The average rating can be very misleading and inconsistent when the total number of ratings is small. In an extreme scenario, if we had only one rating of 5 stars, the average would be 5 stars. If one more rating of 1 stars was added, the average would change to 3 which gives a totally different sentiment to the buyer. In other words, the average rating does not depict the total number of reviews taken into account and in turn when seeing it in isolation it does not give any sense of the uncertainty around it. For example, let product A have an average rating of 5 stars from 1 review and product B have an average rating of 4.5 stars from 100 reviews. Checking the average rating in isolation would lead us to believe that product A is better. However, in reality, the uncertainty about the true average rating of product A is much greater than the uncertainty for product B. 

2. **(Comparison of Point Estimates)** Which point estimate (MAP, MLE, posterior mean or posterior predictive estimate) of $\theta$, if any, would you feel choose to rank the two Amazon products? Why? 

  *Hint: think about which of these estimates are equivalent (if any). If they are not equivalent, what are the special properties of each estimate? What aspect of the data or the model is each estimate good at capturing?*
  
   **Note:** we're not looking for "the correct answer" here. We are looking for a sound decision based on a statistically correct interpretation of your models.

**ANSWER**

As mentioned above, I would not choose the MLE in this case since we do not have a significant amount of data and the MLE tends to overfit under scarcity of data. The Bayesian modeling process seems more appealing in this context since we want to have a sense of the uncertainty around the proportion of ratings, given the low number of observations. Also, by choosing the Bayesian modeling process, we are able to encode our realistic prior belief that most of the ratings are polarized (most users would give a rating either if a product is really good or really bad) and thus get a more realistic view of the posterior distribution of $\theta$. 

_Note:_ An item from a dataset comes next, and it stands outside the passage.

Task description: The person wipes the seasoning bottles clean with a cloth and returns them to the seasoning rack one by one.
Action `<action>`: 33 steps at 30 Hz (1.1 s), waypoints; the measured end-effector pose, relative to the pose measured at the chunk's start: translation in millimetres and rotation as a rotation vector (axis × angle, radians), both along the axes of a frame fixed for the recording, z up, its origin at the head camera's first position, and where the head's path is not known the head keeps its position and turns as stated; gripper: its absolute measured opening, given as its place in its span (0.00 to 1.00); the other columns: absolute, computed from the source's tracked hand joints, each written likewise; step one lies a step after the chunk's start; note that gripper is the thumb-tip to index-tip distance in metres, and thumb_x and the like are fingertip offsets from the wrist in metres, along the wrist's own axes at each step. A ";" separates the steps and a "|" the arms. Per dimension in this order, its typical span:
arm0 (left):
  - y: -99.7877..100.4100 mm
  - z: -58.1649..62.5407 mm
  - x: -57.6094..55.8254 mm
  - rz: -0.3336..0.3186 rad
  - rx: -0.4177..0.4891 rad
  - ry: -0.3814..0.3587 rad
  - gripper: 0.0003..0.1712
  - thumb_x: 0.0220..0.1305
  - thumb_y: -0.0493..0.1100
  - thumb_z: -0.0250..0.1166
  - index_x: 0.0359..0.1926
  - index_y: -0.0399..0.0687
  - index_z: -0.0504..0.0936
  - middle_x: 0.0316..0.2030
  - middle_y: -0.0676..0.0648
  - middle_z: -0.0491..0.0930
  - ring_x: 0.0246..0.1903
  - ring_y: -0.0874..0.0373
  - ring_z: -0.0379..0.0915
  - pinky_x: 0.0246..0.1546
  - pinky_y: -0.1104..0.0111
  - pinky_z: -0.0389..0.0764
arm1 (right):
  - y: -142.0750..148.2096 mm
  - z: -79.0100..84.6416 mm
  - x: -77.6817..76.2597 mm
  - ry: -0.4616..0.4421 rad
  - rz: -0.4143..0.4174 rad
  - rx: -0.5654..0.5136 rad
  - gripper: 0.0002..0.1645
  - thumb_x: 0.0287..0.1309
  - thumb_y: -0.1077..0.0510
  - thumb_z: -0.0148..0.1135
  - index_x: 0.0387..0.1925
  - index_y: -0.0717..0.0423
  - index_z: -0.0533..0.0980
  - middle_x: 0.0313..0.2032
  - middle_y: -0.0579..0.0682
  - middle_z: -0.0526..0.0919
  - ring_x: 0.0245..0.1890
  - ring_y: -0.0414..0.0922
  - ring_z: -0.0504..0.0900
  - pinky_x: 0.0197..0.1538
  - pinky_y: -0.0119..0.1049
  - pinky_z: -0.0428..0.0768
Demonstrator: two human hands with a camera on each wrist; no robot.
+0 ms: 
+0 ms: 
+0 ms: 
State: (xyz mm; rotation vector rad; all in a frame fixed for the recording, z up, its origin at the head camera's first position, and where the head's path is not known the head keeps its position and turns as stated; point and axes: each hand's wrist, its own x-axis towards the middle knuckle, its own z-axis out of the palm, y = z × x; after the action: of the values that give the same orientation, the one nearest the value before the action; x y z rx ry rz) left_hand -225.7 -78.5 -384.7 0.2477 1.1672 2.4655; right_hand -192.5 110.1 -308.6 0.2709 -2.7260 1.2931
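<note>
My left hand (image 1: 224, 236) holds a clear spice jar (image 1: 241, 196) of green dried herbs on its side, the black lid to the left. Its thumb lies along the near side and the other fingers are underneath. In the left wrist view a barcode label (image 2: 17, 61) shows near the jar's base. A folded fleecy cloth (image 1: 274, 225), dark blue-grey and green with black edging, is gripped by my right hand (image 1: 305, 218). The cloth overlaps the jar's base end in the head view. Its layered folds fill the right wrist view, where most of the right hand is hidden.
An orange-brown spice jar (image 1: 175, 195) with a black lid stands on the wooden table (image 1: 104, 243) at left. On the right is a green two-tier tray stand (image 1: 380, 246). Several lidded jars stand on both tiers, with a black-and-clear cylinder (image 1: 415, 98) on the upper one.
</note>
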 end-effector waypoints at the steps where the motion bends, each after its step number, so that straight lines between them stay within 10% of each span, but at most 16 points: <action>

Having this in mind, if I had to choose a point estimate, this would be MAP or the posterior mean since it is based on a distribution which is more realistic given our assumptions (i.e. we have a reasonable prior belief which is updated after observing the data). 

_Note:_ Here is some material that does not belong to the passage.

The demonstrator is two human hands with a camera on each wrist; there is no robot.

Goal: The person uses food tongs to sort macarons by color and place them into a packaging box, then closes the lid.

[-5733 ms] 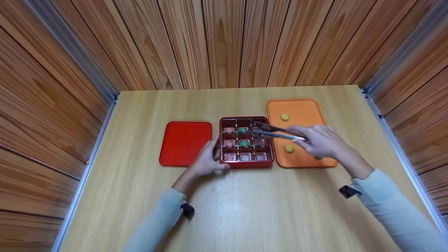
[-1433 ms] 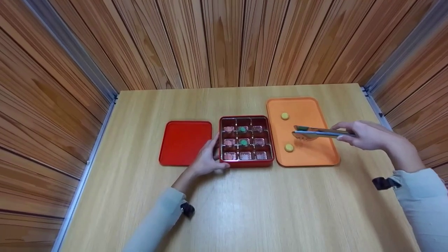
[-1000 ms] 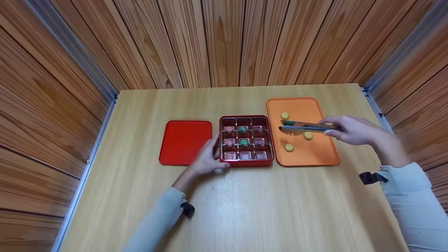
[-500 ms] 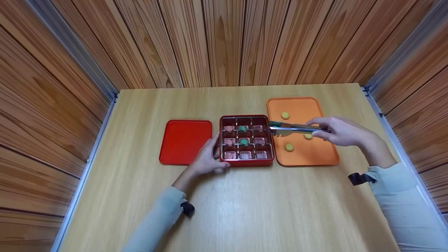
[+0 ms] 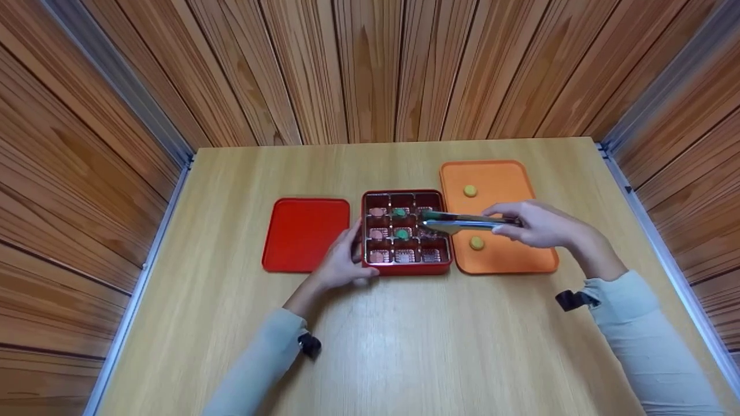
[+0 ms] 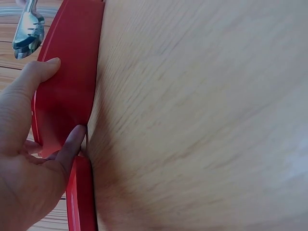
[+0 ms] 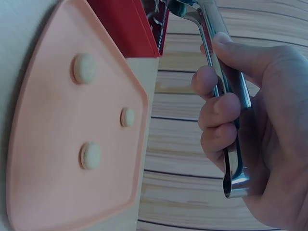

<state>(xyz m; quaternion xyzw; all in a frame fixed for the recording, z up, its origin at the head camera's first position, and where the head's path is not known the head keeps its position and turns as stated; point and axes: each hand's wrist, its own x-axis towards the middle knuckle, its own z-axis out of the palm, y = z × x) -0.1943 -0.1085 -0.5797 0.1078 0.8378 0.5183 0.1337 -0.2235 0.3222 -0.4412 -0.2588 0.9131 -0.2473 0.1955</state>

Generally, it is easier to pick the optimal point estimate if you have a well defined loss function (for example, posterior mean is the optimal point estimate in case of squared loss function). However, in this setting we have not defined such a loss. MAP is the most likely parameter setting given the data, while the posterior mean is the posterior expected value of the parameter. Since the amount of data that we have is not large enough (especially for LW product), the posterior distribution would not be very peaked at the MAP. For this reasons, in this case I would choose the posterior mean estimate since it would be an average of all possible parameter settings weighted by how probable they are. Since, we don't have enough data to be very certain about the point estimate, in this way we would be able to propagate some of the uncertainty in our point estimate by averaging out instead of choosing the most probable from a wide distribution.